Begin with the first line below and retype each line exactly through the line containing "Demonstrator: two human". Any pictures are to be left out.
• • • •
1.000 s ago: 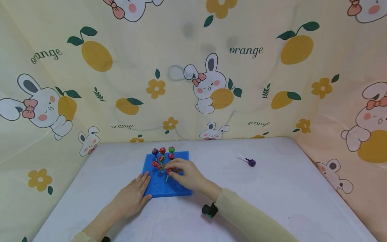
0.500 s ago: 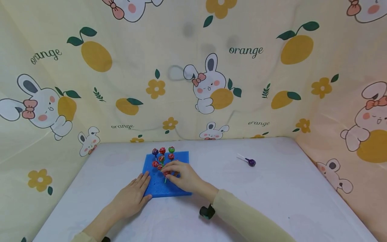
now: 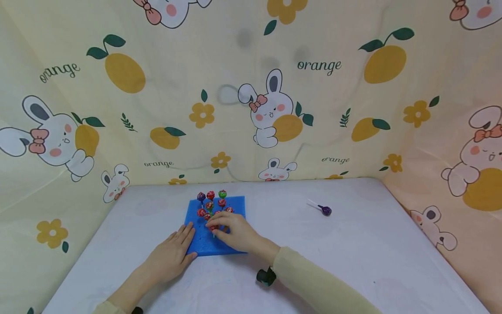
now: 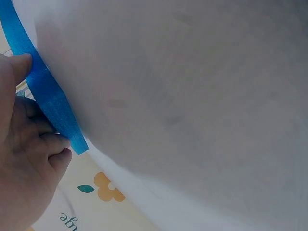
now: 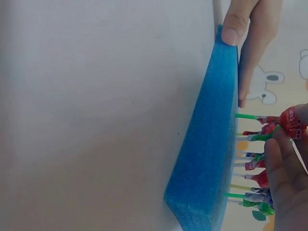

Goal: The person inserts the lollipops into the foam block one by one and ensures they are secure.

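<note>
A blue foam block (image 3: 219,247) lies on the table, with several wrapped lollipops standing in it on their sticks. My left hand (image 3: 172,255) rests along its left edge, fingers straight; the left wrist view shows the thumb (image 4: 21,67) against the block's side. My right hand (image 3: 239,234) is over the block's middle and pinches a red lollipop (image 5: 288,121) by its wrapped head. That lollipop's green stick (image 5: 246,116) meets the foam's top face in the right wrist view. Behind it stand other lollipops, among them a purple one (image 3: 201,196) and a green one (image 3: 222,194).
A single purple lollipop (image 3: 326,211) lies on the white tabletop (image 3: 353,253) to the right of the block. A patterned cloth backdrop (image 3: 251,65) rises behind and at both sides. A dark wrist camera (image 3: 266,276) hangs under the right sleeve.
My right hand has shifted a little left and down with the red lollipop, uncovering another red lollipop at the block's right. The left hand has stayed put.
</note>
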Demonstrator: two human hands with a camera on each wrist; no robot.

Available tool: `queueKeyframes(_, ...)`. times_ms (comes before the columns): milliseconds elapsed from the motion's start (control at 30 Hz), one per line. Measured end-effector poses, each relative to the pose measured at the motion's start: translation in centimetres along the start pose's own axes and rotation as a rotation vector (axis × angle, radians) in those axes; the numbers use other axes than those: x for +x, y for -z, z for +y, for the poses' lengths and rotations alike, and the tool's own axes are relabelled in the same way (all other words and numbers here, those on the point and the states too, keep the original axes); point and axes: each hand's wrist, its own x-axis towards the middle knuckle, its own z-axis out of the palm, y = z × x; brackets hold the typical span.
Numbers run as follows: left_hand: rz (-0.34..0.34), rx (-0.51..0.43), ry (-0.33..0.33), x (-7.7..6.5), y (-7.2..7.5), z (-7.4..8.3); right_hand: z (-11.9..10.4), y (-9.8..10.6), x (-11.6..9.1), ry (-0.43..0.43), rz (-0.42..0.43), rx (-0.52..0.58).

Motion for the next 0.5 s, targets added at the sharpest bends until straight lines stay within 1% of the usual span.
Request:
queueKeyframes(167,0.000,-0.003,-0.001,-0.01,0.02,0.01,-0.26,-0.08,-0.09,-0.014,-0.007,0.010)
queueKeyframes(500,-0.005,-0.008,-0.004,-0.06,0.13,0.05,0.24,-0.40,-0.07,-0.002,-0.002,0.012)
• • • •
RESPONSE TO THIS TASK:
1.000 s ago: 
0.500 s ago: 
now: 
now: 
now: 

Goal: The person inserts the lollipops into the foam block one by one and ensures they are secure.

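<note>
A blue foam block (image 3: 219,247) lies on the table, with several wrapped lollipops standing in it on their sticks. My left hand (image 3: 172,255) rests along its left edge, fingers straight; the left wrist view shows the thumb (image 4: 21,67) against the block's side. My right hand (image 3: 239,234) is over the block's middle and pinches a red lollipop (image 5: 288,121) by its wrapped head. That lollipop's green stick (image 5: 246,116) meets the foam's top face in the right wrist view. Behind it stand other lollipops, among them a purple one (image 3: 201,196) and a green one (image 3: 222,194).
A single purple lollipop (image 3: 326,211) lies on the white tabletop (image 3: 353,253) to the right of the block. A patterned cloth backdrop (image 3: 251,65) rises behind and at both sides. A dark wrist camera (image 3: 266,276) hangs under the right sleeve.
My right hand has shifted a little left and down with the red lollipop, uncovering another red lollipop at the block's right. The left hand has stayed put.
</note>
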Demonstrator: two human hands with a camera on each wrist; no robot.

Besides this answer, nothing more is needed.